# Garmin Reactor 40 Kicker Autopilot



## dgfidler (Sep 22, 2014)

Is anyone here using this? It was released early last year as a replacement to the TR1 Gold system. I like to do a ‘winter project’ for the boat each year and am considering this. I have already converted my head unit over to Garmin and am considering pulling the trigger on this new autopilot. I think it may be important to ‘work a pod of fish’ next year on Erie. I think there will be an abundance of undersized fish and when keeper sized fish are located it might be important to stay on those fish rather than just continue on like we do now. The reality is the TR1 has all the features I need, but you have to dig through LED based menus to access the features. Many of the features I use most (idle/resume, zig zag, remote steering, timed circles) require the remote to be reprogrammed on the fly and it gets old real quick resulting in me not using these features at all. It’s like playing a ‘memory game’ while trying to fish to know what state the remote is in at any given moment. The remote steering function appears to be totally gone with the reactor system. When I encounter another boat on the water, I’ll use remote steering to change heading. The reactor offers a feature where you just aim the remote to where you want to go that seems like an OK replacement to the TR1 remote steering. My only issue with the TR1 is the user interface and this new system seems to solve those issues. 

I’m just looking for any positive feedback on this new system. I THINK I’d love it but am looking for a little positive feedback before removing a working TR1 system from my boat and dropping $2600. 


Sent from my iPhone using Tapatalk


----------



## Nauti cat (Nov 30, 2009)

so you just want A/P on the kicker? Why replace a working system. I had A/P on my Parker main and used a tie bar to my kicker and trolled all day. I had all Garmin equiptment with remote did more than I ever needed.


----------



## erie mako (Jan 22, 2013)

I tried the Reactor 40 Kicker on a Merc 15 horse...
MAJOR FAIL!!!
Went through 2 of the units...both failed miserably.

First of all, the steering mechanism inside of the shaft is just a small plastic piece that stripped out on both of the units that I installed.
Second of all, Garmin WOULD NOT stand behind the warranty...they said it is only warrantied if you install it on one of the engines listed on their "approved" engine list...I installed it on a Merc 15 carb'd engine and only the 15 EFI is on the list!

Check Google for an "update" for their "oversteer issue" and how the controller is working too much.

Here is a pic of the plastic gizmo in the steering tube... 














Here is a short video of my rant...





If you get one...good luck!


----------



## dgfidler (Sep 22, 2014)

Erie, your feedback is exactly what I was looking for. I’m very appreciative. The truth is I really want to do what wajski describes but was trying to save a buck. Since I have cable steering, I either need to upgrade to hydraulic steering or go with an octopus drive. I have no feedback cable steering and really like it.

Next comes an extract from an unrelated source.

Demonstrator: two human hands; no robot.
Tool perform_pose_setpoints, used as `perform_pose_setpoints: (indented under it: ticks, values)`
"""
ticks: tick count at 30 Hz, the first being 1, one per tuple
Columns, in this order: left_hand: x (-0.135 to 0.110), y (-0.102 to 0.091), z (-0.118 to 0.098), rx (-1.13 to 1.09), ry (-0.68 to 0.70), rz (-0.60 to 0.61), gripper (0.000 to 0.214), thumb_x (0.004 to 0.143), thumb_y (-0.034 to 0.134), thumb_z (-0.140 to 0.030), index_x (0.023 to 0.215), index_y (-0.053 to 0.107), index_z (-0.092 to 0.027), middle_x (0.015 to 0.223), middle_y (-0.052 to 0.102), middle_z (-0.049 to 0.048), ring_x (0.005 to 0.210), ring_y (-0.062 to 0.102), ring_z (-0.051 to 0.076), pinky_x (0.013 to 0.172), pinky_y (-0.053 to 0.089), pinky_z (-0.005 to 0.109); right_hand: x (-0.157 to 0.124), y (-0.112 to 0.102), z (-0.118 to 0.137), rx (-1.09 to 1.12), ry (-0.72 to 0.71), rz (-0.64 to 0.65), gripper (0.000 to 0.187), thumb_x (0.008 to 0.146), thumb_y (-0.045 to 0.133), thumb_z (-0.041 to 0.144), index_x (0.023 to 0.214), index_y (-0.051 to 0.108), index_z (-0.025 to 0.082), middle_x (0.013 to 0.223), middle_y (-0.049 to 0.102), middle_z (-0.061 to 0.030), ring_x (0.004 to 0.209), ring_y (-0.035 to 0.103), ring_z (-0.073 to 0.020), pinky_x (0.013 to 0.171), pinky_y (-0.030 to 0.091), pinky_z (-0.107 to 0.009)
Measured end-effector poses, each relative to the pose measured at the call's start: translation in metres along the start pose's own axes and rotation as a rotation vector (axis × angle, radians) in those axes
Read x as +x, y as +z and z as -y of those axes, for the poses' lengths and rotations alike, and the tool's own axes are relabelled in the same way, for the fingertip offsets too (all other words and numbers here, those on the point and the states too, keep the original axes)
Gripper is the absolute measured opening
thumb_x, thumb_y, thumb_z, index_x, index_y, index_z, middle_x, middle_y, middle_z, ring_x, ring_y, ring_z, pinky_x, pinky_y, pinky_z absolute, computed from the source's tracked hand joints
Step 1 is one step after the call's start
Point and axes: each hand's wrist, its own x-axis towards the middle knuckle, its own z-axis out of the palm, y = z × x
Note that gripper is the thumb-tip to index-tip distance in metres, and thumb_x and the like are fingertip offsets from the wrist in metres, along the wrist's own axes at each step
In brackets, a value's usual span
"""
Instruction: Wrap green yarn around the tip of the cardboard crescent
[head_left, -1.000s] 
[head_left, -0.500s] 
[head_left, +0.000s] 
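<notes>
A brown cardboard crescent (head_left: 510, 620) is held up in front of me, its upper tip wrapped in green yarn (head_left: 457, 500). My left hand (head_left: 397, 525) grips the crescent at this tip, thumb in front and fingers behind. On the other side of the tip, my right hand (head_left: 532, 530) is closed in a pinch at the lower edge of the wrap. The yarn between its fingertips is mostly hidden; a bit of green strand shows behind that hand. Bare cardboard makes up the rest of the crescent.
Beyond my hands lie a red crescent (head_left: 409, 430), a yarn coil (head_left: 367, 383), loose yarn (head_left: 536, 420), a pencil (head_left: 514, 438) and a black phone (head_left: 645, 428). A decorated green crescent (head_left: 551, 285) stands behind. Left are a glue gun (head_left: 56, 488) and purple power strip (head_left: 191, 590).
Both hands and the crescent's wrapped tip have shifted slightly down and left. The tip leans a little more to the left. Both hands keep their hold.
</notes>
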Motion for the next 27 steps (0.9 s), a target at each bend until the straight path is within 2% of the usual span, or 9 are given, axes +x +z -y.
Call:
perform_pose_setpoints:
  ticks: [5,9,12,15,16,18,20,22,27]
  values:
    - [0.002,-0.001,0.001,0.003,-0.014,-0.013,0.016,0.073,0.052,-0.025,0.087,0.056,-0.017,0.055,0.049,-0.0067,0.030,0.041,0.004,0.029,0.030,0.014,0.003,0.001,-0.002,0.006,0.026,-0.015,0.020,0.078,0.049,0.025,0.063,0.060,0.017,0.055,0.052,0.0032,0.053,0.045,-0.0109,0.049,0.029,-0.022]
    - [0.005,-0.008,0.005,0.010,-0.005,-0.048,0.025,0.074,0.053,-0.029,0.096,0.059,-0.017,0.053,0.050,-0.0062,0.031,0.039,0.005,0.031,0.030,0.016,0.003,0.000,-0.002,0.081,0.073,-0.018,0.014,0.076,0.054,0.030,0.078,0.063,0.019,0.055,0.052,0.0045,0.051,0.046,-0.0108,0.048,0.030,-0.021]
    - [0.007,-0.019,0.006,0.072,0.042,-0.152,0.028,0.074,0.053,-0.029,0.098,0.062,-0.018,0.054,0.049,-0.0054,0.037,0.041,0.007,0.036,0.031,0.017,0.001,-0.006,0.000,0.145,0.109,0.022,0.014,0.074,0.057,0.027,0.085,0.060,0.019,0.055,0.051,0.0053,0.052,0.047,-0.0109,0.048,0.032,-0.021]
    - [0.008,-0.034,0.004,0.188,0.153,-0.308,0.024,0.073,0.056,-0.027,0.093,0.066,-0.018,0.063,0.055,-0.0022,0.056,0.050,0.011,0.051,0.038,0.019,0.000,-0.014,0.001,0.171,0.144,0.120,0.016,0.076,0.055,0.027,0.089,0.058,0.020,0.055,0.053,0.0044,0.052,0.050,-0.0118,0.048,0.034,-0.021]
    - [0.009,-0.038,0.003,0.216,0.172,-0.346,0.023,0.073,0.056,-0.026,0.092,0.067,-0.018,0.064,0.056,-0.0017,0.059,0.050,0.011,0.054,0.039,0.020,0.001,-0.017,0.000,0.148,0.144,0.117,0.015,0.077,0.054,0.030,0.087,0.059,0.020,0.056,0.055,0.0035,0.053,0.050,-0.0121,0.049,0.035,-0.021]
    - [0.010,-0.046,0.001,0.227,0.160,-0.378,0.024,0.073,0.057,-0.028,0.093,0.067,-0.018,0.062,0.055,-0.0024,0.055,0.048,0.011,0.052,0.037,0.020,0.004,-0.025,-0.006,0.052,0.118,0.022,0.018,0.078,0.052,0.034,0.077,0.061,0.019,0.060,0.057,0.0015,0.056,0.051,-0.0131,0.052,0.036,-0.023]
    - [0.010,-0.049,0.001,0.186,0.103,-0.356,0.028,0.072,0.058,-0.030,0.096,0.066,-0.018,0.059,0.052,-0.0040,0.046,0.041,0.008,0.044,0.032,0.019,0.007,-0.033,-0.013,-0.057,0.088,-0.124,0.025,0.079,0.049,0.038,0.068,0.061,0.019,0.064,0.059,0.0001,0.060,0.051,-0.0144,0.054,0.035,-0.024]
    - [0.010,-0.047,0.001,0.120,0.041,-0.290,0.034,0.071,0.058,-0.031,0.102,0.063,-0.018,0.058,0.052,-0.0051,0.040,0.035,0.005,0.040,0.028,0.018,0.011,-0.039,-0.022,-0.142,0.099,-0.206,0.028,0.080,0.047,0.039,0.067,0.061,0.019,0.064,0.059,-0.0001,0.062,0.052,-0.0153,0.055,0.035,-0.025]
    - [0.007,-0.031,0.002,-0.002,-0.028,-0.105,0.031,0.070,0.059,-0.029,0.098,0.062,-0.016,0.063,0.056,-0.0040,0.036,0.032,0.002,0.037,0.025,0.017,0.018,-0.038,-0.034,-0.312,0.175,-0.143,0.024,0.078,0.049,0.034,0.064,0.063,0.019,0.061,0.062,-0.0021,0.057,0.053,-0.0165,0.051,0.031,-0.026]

You lose the ‘no feedback’ aspect when you try to run a cable steer AP and I doubt I’d like that setup even though it supports a rudder sensor which tends to make autopilots work really well. Seastar makes a really clean kicker tie that uses a cable steering mechanism to link the kicker instead of a bar. I think having both rudders operating in tandem would be helpful. There is a really good image of that kicker tie setup on wallydog’s boat in the ‘Cleveland on Christmas’ Lake Erie thread. If I’m going to go the route of main AP with kicker tie, I want that seastar kicker tie setup if I do this. My winter project will be to upgrade my main steering to hydraulic which is first step towards what I really want. I’ll continue to use the TR1 as kludgy as it is in the meantime. 

It’s a shame Garmin did not leverage the little hydro pump used to control the kicker and just swap out the electronics for their reactor/kicker product. That would have been a nice solution that could have possibly provided an upgrade path for current TR1. 



Sent from my iPhone using Tapatalk


----------



## dgfidler (Sep 22, 2014)

Wow. I watched your video. Garmin set you up. You provided pictures helping them possibly certify another motor and they used that information to deny a 100% legitimate warranty claim. It’s shameful they used the compatibility chart which is really meant for the throttle control and used that to imply a 15hp motor that’s ‘not on the list’ caused the failure. Same situation as a car manufacturer attempting to not warrant a wheel hub failure because the car did not have OEM tires. Garmin needs to be careful because they had a reputation of standing behind their products and practices like this will tarnish that reputation. 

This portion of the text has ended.